(Beginning of Supplied material)

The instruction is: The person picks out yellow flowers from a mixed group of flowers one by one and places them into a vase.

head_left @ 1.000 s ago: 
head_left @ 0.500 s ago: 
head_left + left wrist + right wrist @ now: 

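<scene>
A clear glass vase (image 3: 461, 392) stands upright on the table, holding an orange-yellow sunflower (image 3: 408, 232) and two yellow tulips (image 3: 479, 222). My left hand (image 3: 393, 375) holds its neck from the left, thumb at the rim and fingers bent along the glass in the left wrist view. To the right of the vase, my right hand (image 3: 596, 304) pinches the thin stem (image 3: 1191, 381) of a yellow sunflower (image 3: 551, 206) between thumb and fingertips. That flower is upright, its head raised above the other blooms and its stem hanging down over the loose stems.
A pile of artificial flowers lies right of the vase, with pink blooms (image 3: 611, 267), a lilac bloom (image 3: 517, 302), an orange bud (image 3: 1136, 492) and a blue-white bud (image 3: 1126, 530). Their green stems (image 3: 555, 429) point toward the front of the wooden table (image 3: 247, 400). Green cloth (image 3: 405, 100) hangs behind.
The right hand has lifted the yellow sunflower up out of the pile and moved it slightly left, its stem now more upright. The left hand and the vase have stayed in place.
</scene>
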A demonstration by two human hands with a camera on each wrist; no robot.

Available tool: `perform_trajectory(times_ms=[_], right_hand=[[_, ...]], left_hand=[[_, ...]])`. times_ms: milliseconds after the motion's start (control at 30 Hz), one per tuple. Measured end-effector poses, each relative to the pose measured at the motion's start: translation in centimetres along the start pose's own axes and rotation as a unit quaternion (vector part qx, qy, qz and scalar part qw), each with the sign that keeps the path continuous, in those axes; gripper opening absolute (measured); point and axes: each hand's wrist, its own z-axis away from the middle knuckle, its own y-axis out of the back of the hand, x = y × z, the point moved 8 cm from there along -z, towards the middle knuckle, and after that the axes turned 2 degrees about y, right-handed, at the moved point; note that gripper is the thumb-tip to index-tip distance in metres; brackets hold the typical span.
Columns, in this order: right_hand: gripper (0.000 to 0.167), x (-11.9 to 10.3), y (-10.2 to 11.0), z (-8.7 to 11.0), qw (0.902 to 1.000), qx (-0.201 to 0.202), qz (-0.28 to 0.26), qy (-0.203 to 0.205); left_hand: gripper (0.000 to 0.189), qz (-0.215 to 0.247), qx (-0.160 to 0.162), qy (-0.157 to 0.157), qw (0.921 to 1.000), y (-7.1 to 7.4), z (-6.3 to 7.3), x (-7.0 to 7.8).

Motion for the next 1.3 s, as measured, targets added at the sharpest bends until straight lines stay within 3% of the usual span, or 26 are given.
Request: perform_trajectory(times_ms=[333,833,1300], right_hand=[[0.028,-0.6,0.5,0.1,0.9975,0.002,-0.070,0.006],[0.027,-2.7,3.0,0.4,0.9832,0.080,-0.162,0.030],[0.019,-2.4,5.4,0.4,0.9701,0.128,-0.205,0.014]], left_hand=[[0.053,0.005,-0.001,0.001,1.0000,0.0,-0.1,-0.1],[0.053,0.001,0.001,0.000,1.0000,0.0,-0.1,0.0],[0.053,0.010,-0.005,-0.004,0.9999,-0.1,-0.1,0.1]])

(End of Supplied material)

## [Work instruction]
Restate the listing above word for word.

## [Task result]
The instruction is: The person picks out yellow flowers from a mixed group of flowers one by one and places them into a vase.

head_left @ 1.000 s ago: 
head_left @ 0.500 s ago: 
head_left + left wrist + right wrist @ now: 

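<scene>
A clear glass vase (image 3: 461, 392) stands upright on the table, holding an orange-yellow sunflower (image 3: 408, 232) and two yellow tulips (image 3: 479, 222). My left hand (image 3: 393, 375) holds its neck from the left, thumb at the rim and fingers bent along the glass in the left wrist view. To the right of the vase, my right hand (image 3: 596, 304) pinches the thin stem (image 3: 1191, 381) of a yellow sunflower (image 3: 551, 206) between thumb and fingertips. That flower is upright, its head raised above the other blooms and its stem hanging down over the loose stems.
A pile of artificial flowers lies right of the vase, with pink blooms (image 3: 611, 267), a lilac bloom (image 3: 517, 302), an orange bud (image 3: 1136, 492) and a blue-white bud (image 3: 1126, 530). Their green stems (image 3: 555, 429) point toward the front of the wooden table (image 3: 247, 400). Green cloth (image 3: 405, 100) hangs behind.
The right hand has lifted the yellow sunflower up out of the pile and moved it slightly left, its stem now more upright. The left hand and the vase have stayed in place.
</scene>
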A demonstration by two human hands with a camera on each wrist; no robot.

Available tool: `perform_trajectory(times_ms=[_], right_hand=[[_, ...]], left_hand=[[_, ...]])`. times_ms: milliseconds after the motion's start (control at 30 Hz), one per tuple. Measured end-effector poses, each relative to the pose measured at the motion's start: translation in centimetres along the start pose's own axes and rotation as a unit quaternion (vector part qx, qy, qz and scalar part qw), each with the sign that keeps the path continuous, in those axes; gripper opening absolute (measured); point and axes: each hand's wrist, its own z-axis away from the middle knuckle, its own y-axis out of the back of the hand, x = y × z, the point moved 8 cm from there along -z, towards the middle knuckle, and after that the axes turned 2 degrees about y, right-handed, at the moved point; note that gripper is the thumb-tip to index-tip distance in metres; brackets hold the typical span.
Columns, in this order: right_hand: gripper (0.000 to 0.167), x (-11.9 to 10.3), y (-10.2 to 11.0), z (-8.7 to 11.0), qw (0.902 to 1.000), qx (-0.201 to 0.202), qz (-0.28 to 0.26), qy (-0.203 to 0.205); left_hand: gripper (0.000 to 0.189), qz (-0.215 to 0.247), qx (-0.160 to 0.162), qy (-0.157 to 0.157), qw (0.921 to 1.000), y (-7.1 to 7.4), z (-6.3 to 7.3), x (-7.0 to 7.8).

Motion for the next 1.3 s, as measured, targets added at the sharpest bends until straight lines stay within 3% of the usual span, or 26 are given.
Request: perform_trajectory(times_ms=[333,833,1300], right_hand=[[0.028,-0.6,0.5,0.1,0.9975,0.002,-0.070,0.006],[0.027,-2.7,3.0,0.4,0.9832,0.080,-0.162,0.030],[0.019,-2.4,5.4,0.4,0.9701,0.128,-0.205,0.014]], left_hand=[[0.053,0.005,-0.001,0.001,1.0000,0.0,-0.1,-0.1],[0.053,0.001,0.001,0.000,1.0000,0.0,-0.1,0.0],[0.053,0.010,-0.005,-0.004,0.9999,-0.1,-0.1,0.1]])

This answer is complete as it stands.